# diesel car engine flooded, insurance write off ?



## LouisCribben (23 Nov 2009)

My mother drove into a fairly deep flood a few days ago in her one year old diesel engine VW.
The engine cut out, and a couple of hours later, the car was towed away to a garage.
The engine was flooded, the car itself was not flooded though, as the shell is waterproof

The engine wont start since, there may be quite a bit of damage to the engine, we're not sure how much damage though

A loss assessor is coming soon.
We dont know a lot about car insurance claims as we never had one before.

Any advice on how to deal with the loss assessor?
Is it likely to be deemed an insurance write-off ?

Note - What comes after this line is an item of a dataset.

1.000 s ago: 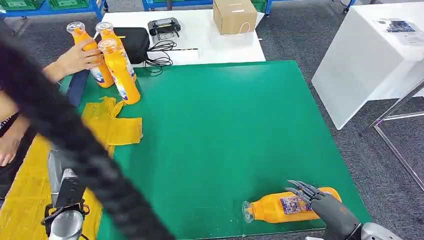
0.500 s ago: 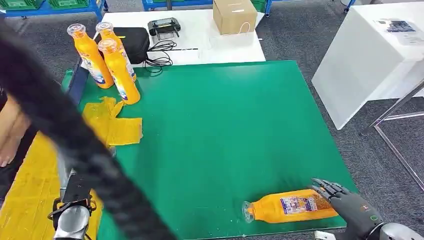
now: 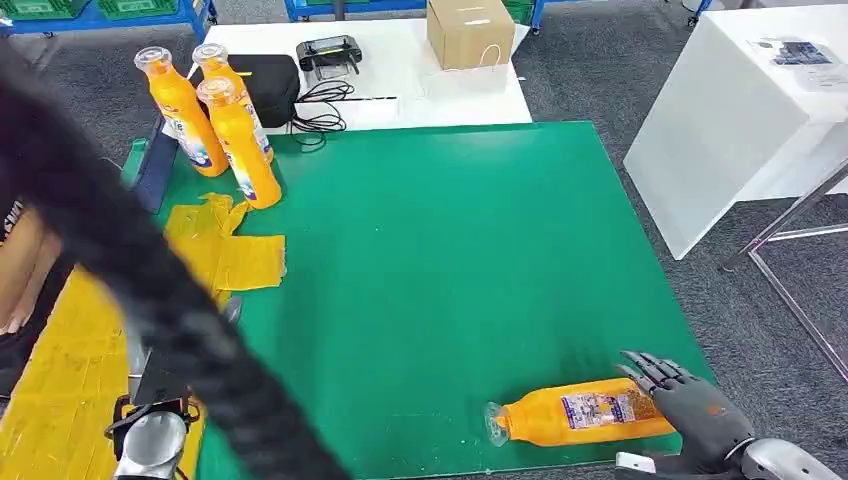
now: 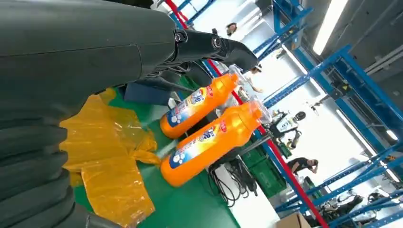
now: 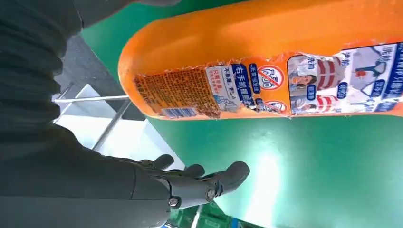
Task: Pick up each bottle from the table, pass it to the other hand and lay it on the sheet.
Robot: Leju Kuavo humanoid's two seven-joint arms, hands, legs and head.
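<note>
1. One bottle lies on its side near the front right corner of the green table, cap pointing left, label up. In the right wrist view its label is torn at the edges.
2. The right hand sits just past the bottle's base end, at the table's near right edge. Fingers are spread apart and it holds nothing; from the head view I can't tell if the fingertips touch the bottle. In the right wrist view the fingers are clear of the orange body.
3. Three more bottles stand upright in a tight bunch at the far left corner of the table.
4. The yellow sheet is crumpled on the left side, just nearer than those three, and runs down the left edge.
5. The left hand is low on the left; the left wrist view shows dark fingers stretched out with nothing in them.
6. A thick black cable cuts across the left of the head view, blurred.
7. A person's arm is at the far left edge.
8. Beyond the table: a cardboard box and a black case on a white surface.
</note>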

We're just a bit worried that the loss assessor may deem that the engine should be repaired, and that the car may never be as good as it was before the incident.
A repaired /rebuilt engine, in my view, is never going to be as good as it was before the accident. But I could be wrong

Any advice ?


----------



## mercman (23 Nov 2009)

A diesel engine can be repaired from flood damage a lot easier and effectively than a petrol engine.


----------



## mathepac (24 Nov 2009)

I agree with mercman. A water-flooded diesel engine can in certain circumstances stay running. What messes up modern diesels is the water attacking the electronic gizmos but these can be replaced.


----------



## Bills Bills (4 Dec 2009)

My wife's car stalled in a bad flood. At first we thought it was serious so we called our insurance company. By the time the Accessor called out, our mechanic got the engine going with very little effort. We were relieved. However the assessor wants to write the car off because water got in to the floor of the passenger side and coroded an electric unit. Our mechanic says it is very fixable (the unit) and it is nonsence to write the car off. Also, the assessor wont allow my mechanic to buy rhe car as a breaker. Apparently he sends all his breakers to one guy who has a breakers liecence.
They are offering us a sum of money €1500 less than the value if it wrote off. All we want is to have our car back on the road and we will pay for the costs ourselves (under €1000).
Has this scenario happened to anyone else?? Please help. We feel like we are bullied in to having it wrote off.


----------



## Guest128 (4 Dec 2009)

Did you ring the insurance company and tell them that you dont want to claim, its your car at the end of the day - if you cancel the claim is this eejit of an assessor cancelled as well by default?


----------



## Bills Bills (4 Dec 2009)

Ya rang the insurance company and told them we dont want to make a claim. They said they have great "respect" for this assessor. 
He is trying his hardest to get this car wrote off as a category B.
I agree with you, it's our car at the end of the day but we are being bullied into having our perfect car wrote off.
At this stage we will be taking the case to the finnancial ombudsman. I'v had enough with these insurance firms. I was doing up the sums in my head. They wont be out one penny regardless if we claim or not. But if we do claim I will have to question weather or not I will see our car driven by someone else in the future??
On this case the assessor will meet his match. I'd rather keep the car in my garage than hand it over to him.


----------



## LouisCribben (4 Dec 2009)

Bills, you're having a laugh I think !

At first I was going to explain that an insurance company cannot force or bully someone to make a claim if they dont want to (esp a claim which pays 1500 less than the market value), then I realised

You're having a laugh !! There is a word for this this, it's not trolling, I dont know what the word is.


----------



## LS400 (4 Dec 2009)

Bills, you dont have to make the claim. Simple as that. If you do, the assessor is right to write the car off if water possibly entered the electrical components. There is every possibility corrosion, in time can cause a fire risk, and thats as simple as that. He will not put his name to that risk or anyone else the mechanic sell the car to.


----------



## Bills Bills (7 Dec 2009)

We  dont want to make a claim. He wants to send in his report and get the car wrote off. He is taking us for a ride. I swear I'm not having a laugh.


----------



## LS400 (7 Dec 2009)

He is only sending in report so he will get paid for inspecting the car. You still, even now, can cancel the claim. Call your Insurance and speak to claims handler, and tell them you do not want to take it any further. You will only have to pay for car hire if you got one.


----------